# [Directions]
Check each line of the records below for the string "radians", then state how many lines contain it, with no other output.

# [The data]
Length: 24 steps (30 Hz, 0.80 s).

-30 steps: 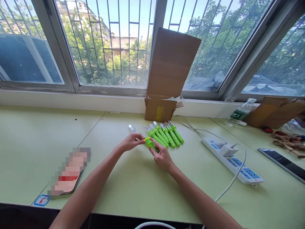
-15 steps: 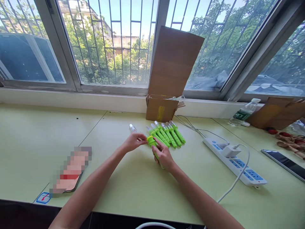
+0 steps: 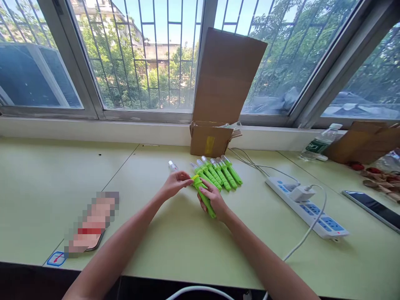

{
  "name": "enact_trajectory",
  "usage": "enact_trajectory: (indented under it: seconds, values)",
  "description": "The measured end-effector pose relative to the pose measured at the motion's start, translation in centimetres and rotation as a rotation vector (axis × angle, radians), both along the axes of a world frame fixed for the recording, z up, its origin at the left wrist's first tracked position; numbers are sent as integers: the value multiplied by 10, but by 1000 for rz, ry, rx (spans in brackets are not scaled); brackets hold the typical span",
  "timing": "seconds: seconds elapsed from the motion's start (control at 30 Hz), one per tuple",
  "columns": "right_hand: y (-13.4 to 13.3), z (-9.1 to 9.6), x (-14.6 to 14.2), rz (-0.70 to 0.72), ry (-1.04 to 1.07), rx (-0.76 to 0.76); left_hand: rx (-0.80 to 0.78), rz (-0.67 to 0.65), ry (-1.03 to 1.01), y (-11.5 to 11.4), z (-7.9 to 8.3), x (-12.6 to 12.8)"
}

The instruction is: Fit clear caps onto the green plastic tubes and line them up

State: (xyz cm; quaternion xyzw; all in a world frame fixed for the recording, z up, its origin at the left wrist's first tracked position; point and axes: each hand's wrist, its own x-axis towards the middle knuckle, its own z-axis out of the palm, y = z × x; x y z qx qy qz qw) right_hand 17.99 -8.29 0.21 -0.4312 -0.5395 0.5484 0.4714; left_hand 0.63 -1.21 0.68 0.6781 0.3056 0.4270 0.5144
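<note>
My right hand (image 3: pixel 214 201) is closed round a bright green plastic handle (image 3: pixel 204 200), which lies slanted with its lower end toward me. At the handle's upper end is a yellow rim (image 3: pixel 195 177), pinched by the fingertips of my left hand (image 3: pixel 175 184). Just beyond the hands, several similar green sticks (image 3: pixel 226 178) with ribbed grips and clear tips lie side by side on the table. A clear tube with a whitish end (image 3: pixel 172 166) lies behind my left hand, partly hidden by it.
An open cardboard box (image 3: pixel 208 139) stands against the window ledge. To the right lie a white power strip (image 3: pixel 312 214) with a plugged-in charger and cable, a dark phone (image 3: pixel 375 208) and a water bottle (image 3: pixel 321 143). A blurred-out phone (image 3: pixel 93 225) rests at left.
The green handle shows more of its length beneath my right hand, and its yellow end has tilted slightly. My left fingertips stay at the yellow end. The view has shifted a little.
</note>
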Motion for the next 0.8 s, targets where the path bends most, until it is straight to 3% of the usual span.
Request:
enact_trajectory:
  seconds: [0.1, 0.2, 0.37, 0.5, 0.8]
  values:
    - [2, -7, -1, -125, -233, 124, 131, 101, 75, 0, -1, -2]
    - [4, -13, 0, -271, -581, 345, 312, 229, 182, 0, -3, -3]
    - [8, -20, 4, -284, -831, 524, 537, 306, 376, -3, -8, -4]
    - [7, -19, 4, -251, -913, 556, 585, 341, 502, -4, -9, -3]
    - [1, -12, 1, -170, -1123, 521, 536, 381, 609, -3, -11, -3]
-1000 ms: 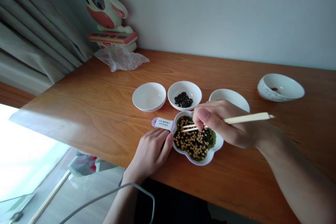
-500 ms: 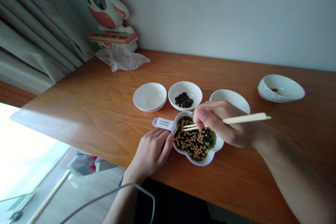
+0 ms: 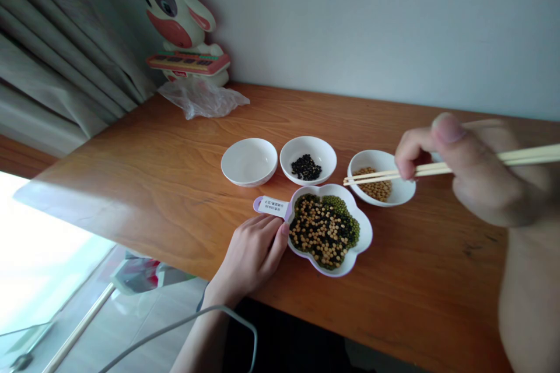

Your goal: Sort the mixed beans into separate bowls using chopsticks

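Note:
My right hand (image 3: 472,169) is closed around a pair of wooden chopsticks (image 3: 424,170), a little blurred. Their tips are close together above the left rim of a white bowl (image 3: 405,191) with yellow soybeans (image 3: 376,189); I cannot tell whether a bean is between them. My left hand (image 3: 258,250) grips the flower-shaped dish (image 3: 364,239) by its labelled handle side, thumb against the rim. Soybeans, black beans and green mung beans lie mixed in this dish. Behind it stand a white bowl (image 3: 326,154) with black beans (image 3: 306,168) and an empty white bowl (image 3: 249,160).
A cow-shaped toy keyboard (image 3: 188,63) and a crumpled clear plastic bag (image 3: 203,99) sit at the back left of the wooden table (image 3: 184,186). A grey cable (image 3: 184,319) crosses my left forearm. A curtain (image 3: 56,58) hangs at the left.
My right hand has moved right and up with the chopsticks, from over the mixed beans to the soybean bowl, uncovering much of both. My left hand has stayed in place.

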The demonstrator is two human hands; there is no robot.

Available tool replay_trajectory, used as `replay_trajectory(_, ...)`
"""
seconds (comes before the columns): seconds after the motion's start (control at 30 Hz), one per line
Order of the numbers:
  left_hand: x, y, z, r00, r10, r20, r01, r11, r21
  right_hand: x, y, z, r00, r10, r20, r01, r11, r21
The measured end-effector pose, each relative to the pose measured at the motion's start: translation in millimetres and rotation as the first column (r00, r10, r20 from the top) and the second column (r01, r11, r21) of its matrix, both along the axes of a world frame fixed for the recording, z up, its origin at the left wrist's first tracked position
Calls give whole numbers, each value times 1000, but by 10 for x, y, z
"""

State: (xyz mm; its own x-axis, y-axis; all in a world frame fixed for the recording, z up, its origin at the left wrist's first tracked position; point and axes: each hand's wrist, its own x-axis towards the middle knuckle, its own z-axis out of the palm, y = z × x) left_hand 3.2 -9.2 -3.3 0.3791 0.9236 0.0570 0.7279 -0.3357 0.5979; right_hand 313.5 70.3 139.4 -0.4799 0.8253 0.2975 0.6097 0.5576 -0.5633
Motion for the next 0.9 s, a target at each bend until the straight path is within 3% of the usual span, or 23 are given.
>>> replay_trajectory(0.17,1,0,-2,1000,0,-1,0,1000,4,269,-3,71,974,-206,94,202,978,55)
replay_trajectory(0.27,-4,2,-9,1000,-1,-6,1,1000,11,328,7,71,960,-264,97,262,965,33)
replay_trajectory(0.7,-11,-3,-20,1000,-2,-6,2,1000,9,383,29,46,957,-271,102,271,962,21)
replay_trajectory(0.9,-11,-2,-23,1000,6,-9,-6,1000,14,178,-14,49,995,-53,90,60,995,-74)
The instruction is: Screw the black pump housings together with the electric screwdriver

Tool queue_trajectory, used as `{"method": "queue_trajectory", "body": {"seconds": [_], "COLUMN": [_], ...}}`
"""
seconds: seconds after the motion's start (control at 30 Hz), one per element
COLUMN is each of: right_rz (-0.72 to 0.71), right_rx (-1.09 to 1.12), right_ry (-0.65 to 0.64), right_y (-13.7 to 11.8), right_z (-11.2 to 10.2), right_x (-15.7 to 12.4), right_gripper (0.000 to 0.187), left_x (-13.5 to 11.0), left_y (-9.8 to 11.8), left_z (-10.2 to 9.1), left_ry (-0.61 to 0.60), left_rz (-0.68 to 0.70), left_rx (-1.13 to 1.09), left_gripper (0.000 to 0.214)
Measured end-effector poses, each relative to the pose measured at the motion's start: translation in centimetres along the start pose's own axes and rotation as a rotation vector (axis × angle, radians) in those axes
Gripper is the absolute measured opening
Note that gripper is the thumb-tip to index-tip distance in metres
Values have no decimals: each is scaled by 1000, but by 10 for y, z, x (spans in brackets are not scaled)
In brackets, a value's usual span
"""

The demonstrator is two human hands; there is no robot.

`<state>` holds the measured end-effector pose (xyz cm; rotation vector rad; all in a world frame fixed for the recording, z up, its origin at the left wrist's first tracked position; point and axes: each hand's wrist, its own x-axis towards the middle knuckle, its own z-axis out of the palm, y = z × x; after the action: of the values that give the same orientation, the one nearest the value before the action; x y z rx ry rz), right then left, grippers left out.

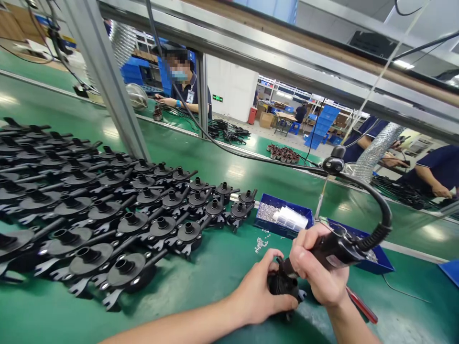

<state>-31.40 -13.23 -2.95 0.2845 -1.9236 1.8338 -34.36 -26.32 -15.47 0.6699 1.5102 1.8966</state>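
Observation:
My left hand (pixel 261 291) is wrapped round a round black plastic part (pixel 283 286) at the lower middle of the green bench. In my right hand (pixel 319 267) is a black electric screwdriver (pixel 339 251) with a cable at its back, tilted, its front end at the black part. The contact point is partly hidden by my fingers. Small shiny nuts or washers (pixel 261 242) lie loose just beyond my hands. A blue bin (pixel 263 223) behind them holds small metal pieces and a white packet (pixel 292 219).
Rows of similar black assemblies (pixel 131 222) cover the bench's left side. A second blue bin (pixel 383 265) and a red-handled tool (pixel 362 306) lie on the right. A metal post (pixel 107 81) and hanging cable (pixel 222 145) cross the view. Co-workers (pixel 190 91) sit across the bench.

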Motion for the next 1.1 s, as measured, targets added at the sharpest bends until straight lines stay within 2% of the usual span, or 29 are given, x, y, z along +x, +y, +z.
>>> {"method": "queue_trajectory", "body": {"seconds": [0.1,0.27,0.37,0.53,0.73,0.87,0.97,1.1], "right_rz": [2,-31,-53,-81,121,85,1,8], "right_rx": [46,-8,15,167,272,194,101,49], "right_ry": [79,189,159,25,-58,-107,-68,31], "right_y": [-1,-2,-6,-24,-29,-18,-12,-12], "right_z": [6,10,1,-13,0,6,7,11], "right_x": [5,9,5,-10,-22,-24,-26,-29], "right_gripper": [20,17,14,13,16,17,19,20], "left_x": [0,0,-1,-2,-3,-3,-2,-1], "left_y": [-1,4,8,5,6,10,11,9], "left_z": [-1,-2,-4,-7,-3,-1,-1,-2], "left_ry": [-7,-22,-44,-59,-57,-58,-59,-55], "left_rz": [-2,41,82,70,52,103,109,115], "left_rx": [23,105,191,307,275,228,199,180], "left_gripper": [81,73,75,101,98,93,95,99]}}
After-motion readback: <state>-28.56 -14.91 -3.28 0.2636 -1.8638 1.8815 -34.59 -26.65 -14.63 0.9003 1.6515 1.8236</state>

# [Reply]
2